# Directions for this task
Provide a verbatim copy of the data below.

# Data extract
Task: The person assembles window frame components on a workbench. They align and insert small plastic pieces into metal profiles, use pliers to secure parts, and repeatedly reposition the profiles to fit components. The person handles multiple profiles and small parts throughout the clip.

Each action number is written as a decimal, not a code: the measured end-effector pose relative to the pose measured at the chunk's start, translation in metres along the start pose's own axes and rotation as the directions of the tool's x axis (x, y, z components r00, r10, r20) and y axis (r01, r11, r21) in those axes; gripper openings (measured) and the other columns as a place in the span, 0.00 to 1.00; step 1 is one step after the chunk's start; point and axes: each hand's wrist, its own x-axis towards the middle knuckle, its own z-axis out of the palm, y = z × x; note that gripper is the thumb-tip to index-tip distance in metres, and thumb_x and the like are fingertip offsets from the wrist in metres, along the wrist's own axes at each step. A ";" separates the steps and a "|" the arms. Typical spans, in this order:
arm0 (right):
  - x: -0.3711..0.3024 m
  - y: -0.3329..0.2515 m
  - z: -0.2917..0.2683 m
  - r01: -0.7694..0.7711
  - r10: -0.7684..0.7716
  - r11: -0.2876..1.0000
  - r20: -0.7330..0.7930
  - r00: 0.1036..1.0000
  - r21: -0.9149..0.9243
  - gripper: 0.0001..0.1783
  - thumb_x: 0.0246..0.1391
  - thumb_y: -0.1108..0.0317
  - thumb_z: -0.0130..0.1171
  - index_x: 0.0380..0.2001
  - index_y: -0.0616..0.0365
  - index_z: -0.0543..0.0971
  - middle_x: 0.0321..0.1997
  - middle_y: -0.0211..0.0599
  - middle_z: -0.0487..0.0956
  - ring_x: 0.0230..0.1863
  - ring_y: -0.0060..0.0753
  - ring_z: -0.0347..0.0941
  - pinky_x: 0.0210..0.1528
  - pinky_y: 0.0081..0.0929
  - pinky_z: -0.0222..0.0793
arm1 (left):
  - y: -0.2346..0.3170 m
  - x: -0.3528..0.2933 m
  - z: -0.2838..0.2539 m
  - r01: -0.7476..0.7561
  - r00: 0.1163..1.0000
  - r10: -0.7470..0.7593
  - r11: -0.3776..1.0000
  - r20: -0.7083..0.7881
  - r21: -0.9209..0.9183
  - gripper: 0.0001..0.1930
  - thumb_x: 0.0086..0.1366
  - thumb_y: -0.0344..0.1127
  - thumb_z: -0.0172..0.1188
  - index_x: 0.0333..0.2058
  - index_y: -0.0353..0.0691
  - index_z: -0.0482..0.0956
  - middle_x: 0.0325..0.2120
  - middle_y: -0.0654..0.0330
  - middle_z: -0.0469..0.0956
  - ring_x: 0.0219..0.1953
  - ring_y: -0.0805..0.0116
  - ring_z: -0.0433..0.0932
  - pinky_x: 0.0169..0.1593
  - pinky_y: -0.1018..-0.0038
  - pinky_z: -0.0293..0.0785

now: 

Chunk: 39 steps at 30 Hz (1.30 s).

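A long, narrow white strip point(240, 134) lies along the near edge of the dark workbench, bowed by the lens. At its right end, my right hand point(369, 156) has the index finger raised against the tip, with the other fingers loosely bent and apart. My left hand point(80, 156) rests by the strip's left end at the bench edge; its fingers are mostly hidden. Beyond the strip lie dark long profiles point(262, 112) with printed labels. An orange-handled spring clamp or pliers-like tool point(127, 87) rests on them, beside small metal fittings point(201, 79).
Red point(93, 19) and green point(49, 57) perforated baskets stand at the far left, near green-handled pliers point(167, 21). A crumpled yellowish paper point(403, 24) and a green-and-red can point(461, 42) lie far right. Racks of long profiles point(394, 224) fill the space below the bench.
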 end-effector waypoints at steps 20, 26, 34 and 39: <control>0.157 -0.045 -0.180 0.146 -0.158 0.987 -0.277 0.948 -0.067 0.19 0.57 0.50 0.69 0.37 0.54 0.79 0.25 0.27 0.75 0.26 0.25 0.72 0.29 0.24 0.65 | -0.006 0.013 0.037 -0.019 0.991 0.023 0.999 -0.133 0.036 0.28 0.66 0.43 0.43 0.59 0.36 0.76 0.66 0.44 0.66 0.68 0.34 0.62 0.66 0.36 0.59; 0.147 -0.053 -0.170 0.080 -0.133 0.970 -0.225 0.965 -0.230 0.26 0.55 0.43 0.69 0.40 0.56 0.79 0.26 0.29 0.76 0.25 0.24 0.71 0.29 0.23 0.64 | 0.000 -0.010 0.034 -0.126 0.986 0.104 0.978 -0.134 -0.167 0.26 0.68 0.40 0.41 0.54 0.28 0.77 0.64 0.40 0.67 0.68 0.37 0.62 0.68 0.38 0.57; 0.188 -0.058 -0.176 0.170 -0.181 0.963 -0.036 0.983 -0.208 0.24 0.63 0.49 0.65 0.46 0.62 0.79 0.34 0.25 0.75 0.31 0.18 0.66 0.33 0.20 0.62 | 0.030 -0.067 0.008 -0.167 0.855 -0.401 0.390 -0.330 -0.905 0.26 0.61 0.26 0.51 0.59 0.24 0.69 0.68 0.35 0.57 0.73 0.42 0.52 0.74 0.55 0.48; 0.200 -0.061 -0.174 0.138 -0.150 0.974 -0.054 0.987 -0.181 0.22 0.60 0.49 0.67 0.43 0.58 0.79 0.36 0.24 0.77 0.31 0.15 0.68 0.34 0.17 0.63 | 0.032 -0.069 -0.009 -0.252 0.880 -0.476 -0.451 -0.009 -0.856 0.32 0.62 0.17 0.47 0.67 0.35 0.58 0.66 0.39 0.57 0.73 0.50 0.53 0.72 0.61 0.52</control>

# Final answer
Task: The person assembles window frame components on a workbench. They align and insert small plastic pieces into metal profiles, use pliers to secure parts, and repeatedly reposition the profiles to fit components. The person handles multiple profiles and small parts throughout the clip.

Each action number is written as a decimal, not a code: the measured end-effector pose relative to the pose measured at the chunk's start, translation in metres along the start pose's own axes and rotation as the directions of the tool's x axis (x, y, z components r00, r10, r20) and y axis (r01, r11, r21) in those axes; gripper openings (measured) and the other columns as a place in the span, 0.00 to 1.00; step 1 is one step after the chunk's start; point and axes: each hand's wrist, its own x-axis towards the middle knuckle, its own z-axis out of the palm, y = z × x; note that gripper is the thumb-tip to index-tip distance in metres, and thumb_x and the like are fingertip offsets from the wrist in metres, along the wrist's own axes at each step. A ";" separates the steps and a "|" the arms. Typical spans, in this order:
arm0 (right):
  - x: -0.3711..0.3024 m
  - y: -0.3329..0.2515 m
  - z: -0.2917..0.2683 m
  - r01: -0.7694..0.7711
  - r10: -0.7684..0.7716
  - r11: -0.2876..1.0000
  - r20: -0.7330..0.7930
  - r00: 0.1036..1.0000
  - r21: -0.9149..0.9243
  - gripper: 0.0001..0.1783
  - thumb_x: 0.0246..0.1391
  - thumb_y: -0.1108..0.0317
  - thumb_z: -0.0130..0.1171
  - index_x: 0.0380..0.2001
  - index_y: -0.0616..0.0365
  - index_z: -0.0543..0.0971
  - middle_x: 0.0321..0.1997
  - middle_y: -0.0211..0.0599
  - middle_z: -0.0487..0.0956
  - ring_x: 0.0230..0.1863
  - ring_y: -0.0060..0.0753
  - ring_z: -0.0347..0.0941
  - pinky_x: 0.0210..0.1528
  - pinky_y: 0.0081..0.0929
  - pinky_z: -0.0222..0.0793
arm1 (left):
  - y: -0.2346..0.3170 m
  - x: -0.3528..0.2933 m
  - z: -0.2838..0.2539 m
  - r01: -0.7476..0.7561
  - r00: 0.1163..1.0000
  - r10: -0.7470..0.7593
  - r11: -0.3776..1.0000
  - r20: -0.7083..0.7881
  - r21: -0.9209..0.9183
  - gripper: 0.0001..0.1930
  - thumb_x: 0.0086..0.1366
  - thumb_y: -0.0344..0.1127
  - thumb_z: -0.0172..0.1188
  - index_x: 0.0333..0.2058
  - index_y: -0.0353..0.0691
  - index_z: -0.0482..0.0956
  - middle_x: 0.0325..0.2120
  - middle_y: -0.0654..0.0330
  - middle_z: -0.0469..0.0956
  - ring_x: 0.0219..0.1953
  - ring_y: -0.0805..0.0116
  - ring_z: -0.0433..0.0932
  - pinky_x: 0.0169..0.1593
  - pinky_y: -0.1018..-0.0038
  - pinky_z: -0.0293..0.0785

now: 

Chunk: 39 steps at 30 Hz (1.30 s).

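A long, narrow white strip point(240, 134) lies along the near edge of the dark workbench, bowed by the lens. At its right end, my right hand point(369, 156) has the index finger raised against the tip, with the other fingers loosely bent and apart. My left hand point(80, 156) rests by the strip's left end at the bench edge; its fingers are mostly hidden. Beyond the strip lie dark long profiles point(262, 112) with printed labels. An orange-handled spring clamp or pliers-like tool point(127, 87) rests on them, beside small metal fittings point(201, 79).
Red point(93, 19) and green point(49, 57) perforated baskets stand at the far left, near green-handled pliers point(167, 21). A crumpled yellowish paper point(403, 24) and a green-and-red can point(461, 42) lie far right. Racks of long profiles point(394, 224) fill the space below the bench.
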 end-effector waypoints at steps 20, 26, 34 and 39: <control>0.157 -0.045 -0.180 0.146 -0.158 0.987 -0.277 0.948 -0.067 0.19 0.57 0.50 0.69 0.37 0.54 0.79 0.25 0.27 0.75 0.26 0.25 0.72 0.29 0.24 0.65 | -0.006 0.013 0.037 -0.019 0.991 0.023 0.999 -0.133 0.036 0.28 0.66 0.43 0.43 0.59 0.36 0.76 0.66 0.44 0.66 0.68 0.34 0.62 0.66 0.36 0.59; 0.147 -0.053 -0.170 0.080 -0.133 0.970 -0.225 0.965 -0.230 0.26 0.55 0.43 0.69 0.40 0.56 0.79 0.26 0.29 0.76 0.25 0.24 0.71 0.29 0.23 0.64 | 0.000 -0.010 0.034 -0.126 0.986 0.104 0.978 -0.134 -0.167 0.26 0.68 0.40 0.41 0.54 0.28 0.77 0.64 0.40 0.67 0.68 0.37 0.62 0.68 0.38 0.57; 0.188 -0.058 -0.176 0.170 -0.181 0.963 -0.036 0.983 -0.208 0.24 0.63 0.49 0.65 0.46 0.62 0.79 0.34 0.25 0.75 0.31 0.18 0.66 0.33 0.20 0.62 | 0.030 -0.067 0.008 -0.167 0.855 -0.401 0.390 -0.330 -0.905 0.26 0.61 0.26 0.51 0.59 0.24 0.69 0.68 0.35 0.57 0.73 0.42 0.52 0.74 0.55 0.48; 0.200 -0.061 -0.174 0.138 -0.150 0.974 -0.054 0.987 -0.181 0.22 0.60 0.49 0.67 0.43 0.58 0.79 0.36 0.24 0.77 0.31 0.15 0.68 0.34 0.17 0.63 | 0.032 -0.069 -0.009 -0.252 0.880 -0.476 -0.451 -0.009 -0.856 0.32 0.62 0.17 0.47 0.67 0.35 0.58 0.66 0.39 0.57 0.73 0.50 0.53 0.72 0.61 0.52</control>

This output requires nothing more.